Agak terkejut juga aku, ketika tahu-tahu kutemukan kembali selendang itu. Selendang panjang transparan yang terbuat dari juntai pelangi. Yang dijahit sendiri oleh Ibunda Ratu Bidadari dan sudah sekian lama dinyatakan hilang tercuri. Benda itu terselip di antara tumpukan kayu bakar yang teronggok di ujung dapur.
Tentu saja aku merasa gembira. Gembira---segembira-gembiranya. Selendang ini sudah bertahun kucari. Raibnya pula yang membuatku harus rela tinggal di bumi sebagai manusia biasa.
"Sudah matang nasinya, Wul?" suara Kang Tarub dari bilik tengah membuatku terburu menyembunyikan selendang keramat itu di sebalik kutangku.

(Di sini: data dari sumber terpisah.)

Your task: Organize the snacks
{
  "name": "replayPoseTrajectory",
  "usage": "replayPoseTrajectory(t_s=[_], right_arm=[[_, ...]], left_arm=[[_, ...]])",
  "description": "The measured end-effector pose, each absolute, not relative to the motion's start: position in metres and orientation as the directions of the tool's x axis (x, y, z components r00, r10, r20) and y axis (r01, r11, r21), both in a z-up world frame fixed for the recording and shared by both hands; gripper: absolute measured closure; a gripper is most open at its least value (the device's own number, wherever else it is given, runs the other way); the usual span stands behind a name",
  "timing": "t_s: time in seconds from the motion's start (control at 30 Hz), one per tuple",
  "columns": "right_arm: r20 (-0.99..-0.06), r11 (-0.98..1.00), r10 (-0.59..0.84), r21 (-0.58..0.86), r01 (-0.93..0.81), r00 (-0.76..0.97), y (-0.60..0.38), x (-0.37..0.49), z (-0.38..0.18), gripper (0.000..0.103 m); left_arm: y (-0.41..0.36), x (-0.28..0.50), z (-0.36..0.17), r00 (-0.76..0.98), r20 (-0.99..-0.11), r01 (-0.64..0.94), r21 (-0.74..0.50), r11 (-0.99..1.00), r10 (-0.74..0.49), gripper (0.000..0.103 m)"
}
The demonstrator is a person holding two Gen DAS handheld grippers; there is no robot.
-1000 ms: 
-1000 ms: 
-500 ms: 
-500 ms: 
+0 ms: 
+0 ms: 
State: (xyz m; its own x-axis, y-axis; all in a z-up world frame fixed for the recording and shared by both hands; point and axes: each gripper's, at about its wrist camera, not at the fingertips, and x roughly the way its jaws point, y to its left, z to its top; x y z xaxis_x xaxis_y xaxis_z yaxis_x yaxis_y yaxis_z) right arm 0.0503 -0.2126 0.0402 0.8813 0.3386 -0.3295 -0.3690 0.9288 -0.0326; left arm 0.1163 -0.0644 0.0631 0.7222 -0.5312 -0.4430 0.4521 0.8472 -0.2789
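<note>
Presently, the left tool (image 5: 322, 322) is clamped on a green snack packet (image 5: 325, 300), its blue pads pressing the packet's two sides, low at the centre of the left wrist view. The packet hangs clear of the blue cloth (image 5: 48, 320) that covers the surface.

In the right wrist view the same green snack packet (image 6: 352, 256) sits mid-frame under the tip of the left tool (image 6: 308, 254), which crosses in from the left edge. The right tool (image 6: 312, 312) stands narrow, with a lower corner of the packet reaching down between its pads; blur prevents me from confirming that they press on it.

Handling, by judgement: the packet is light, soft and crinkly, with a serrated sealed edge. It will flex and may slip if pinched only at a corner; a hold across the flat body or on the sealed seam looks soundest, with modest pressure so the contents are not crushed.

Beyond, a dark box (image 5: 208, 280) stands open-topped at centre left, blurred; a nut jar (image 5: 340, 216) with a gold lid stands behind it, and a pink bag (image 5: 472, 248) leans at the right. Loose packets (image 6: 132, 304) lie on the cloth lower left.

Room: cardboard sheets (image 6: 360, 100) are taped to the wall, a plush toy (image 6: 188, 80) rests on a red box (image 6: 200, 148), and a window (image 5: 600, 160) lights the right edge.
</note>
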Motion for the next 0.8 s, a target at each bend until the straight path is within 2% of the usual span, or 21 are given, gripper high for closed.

"Setengah jam lagi, Kang!" aku memasukkan kayu bakar ke dalam mulut tungku. Api yang hampir mati menyala lagi.
"Bisa kau gantikan sebentar menggendong Nawangsih?" Kang Tarub muncul di ambang pintu dapur. Aku gegas berdiri. Kudengar bayi mungil kami yang berusia lima bulan itu menangis.
"Sebentar aku tetekin dia, ya. Akang tolong jaga api tungku agar tidak padam," aku meraih bocah kesayanganku itu dari gendongan Kang Tarub. "Seperti sebelum-sebelumnya, Akang jangan buka tutup kukusan nasi itu," aku berpesan.Â
Kang Tarub mengangguk.
***
Aku membawa bayi mungilku menuju bilik dan menidurkannya di atas ambin bambu beralas tikar yang terbuat dari anyaman daun mendong. Entah mengapa, setiap kali aku merebahkan diri di sana, aku selalu teringat akan kamar tidurku yang mewah di Kahyangan. Kamar tidur yang bagus dan luas, yang bertelekan dipan empuk bertabur bunga-bunga wangi nan segar.
Kalau saja, ah, ya, kalau saja aku tidak kehilangan selendang transparan itu....
Aku meraba kutangku. Agak gemetar tanganku menarik kain tipis semirip selaput buah salak itu. Perlahan kudekatkan benda itu pada ujung hidungku. Aroma wangi masih tercium pada ujung-ujungnya yang berumbai.